(Excerpts from a dataset)

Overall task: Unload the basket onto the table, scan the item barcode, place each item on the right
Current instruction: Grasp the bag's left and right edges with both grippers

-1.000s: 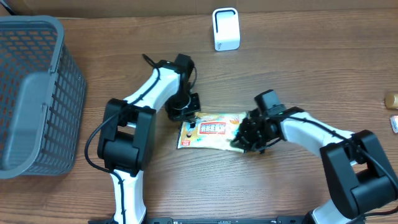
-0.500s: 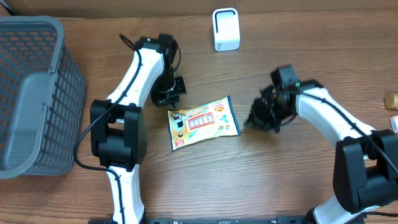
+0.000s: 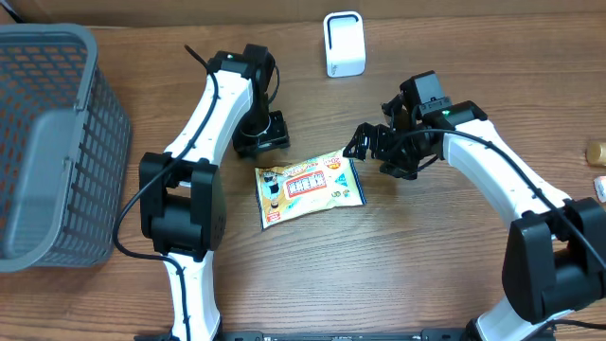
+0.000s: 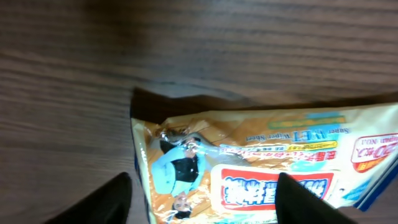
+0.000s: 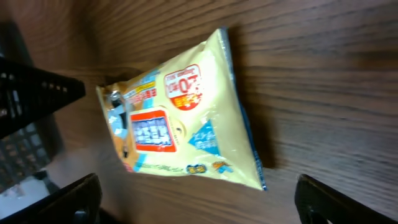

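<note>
We see a yellow pack of wet wipes (image 3: 310,188) lying flat on the brown wooden tabletop (image 3: 426,275), picture side up and turned a little crooked. It lies between the two arms, and nothing holds it.

The left tool (image 3: 261,139) is near the pack's far left corner, not touching it. In the left wrist view its two fingers (image 4: 112,199) are apart, with the pack (image 4: 261,155) on the wood under them.

The right tool (image 3: 371,152) is just beside the pack's far right corner. From above we cannot tell if it touches the pack. In the right wrist view its fingers (image 5: 336,202) are wide apart, and the whole pack (image 5: 186,134) lies free below.

A white scanner (image 3: 343,44) stands at the far edge of the tabletop, well apart from the pack. A gray basket (image 3: 57,57) sits at the left side.
</note>
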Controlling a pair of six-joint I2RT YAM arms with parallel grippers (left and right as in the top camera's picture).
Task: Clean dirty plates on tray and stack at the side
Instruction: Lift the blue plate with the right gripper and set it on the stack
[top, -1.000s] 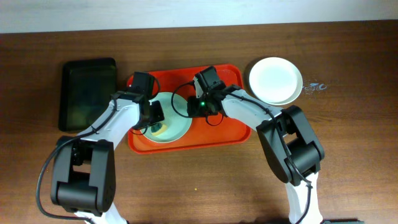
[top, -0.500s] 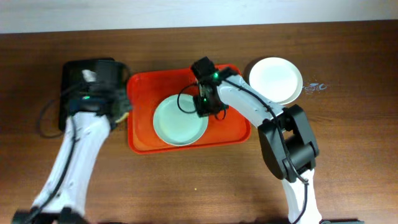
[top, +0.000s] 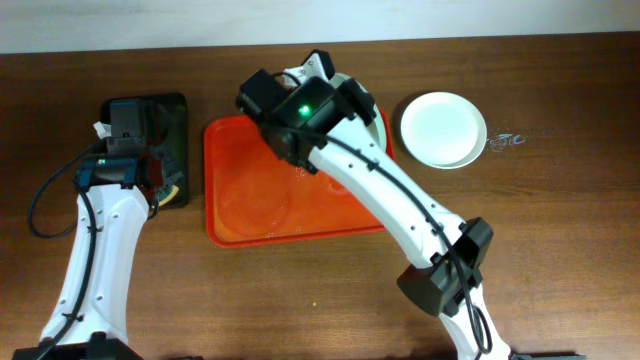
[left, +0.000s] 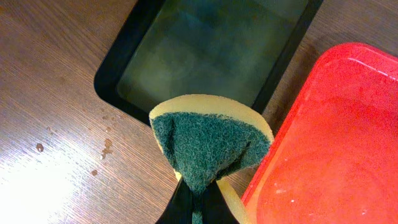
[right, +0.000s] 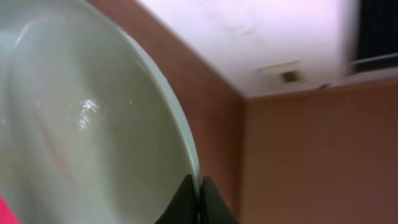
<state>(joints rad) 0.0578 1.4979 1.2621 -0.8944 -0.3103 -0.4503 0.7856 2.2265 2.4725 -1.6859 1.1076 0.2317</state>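
I record my right pincer (right: 198, 186) clamped narrow on the rim of a tilted mint plate (right: 81, 143), raised over the far edge of the orange tray (top: 240, 215). My left pincer (left: 196, 202) pinches the sponge (left: 208, 140) over the tabletop (left: 50, 124), between the black tray (left: 211, 50) and the orange tray. A white plate (top: 443, 128) lies near the orange tray's right corner.

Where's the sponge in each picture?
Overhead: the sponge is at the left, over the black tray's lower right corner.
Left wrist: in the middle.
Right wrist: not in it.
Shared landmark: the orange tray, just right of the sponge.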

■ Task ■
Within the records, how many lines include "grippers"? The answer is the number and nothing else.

■ Response ■
2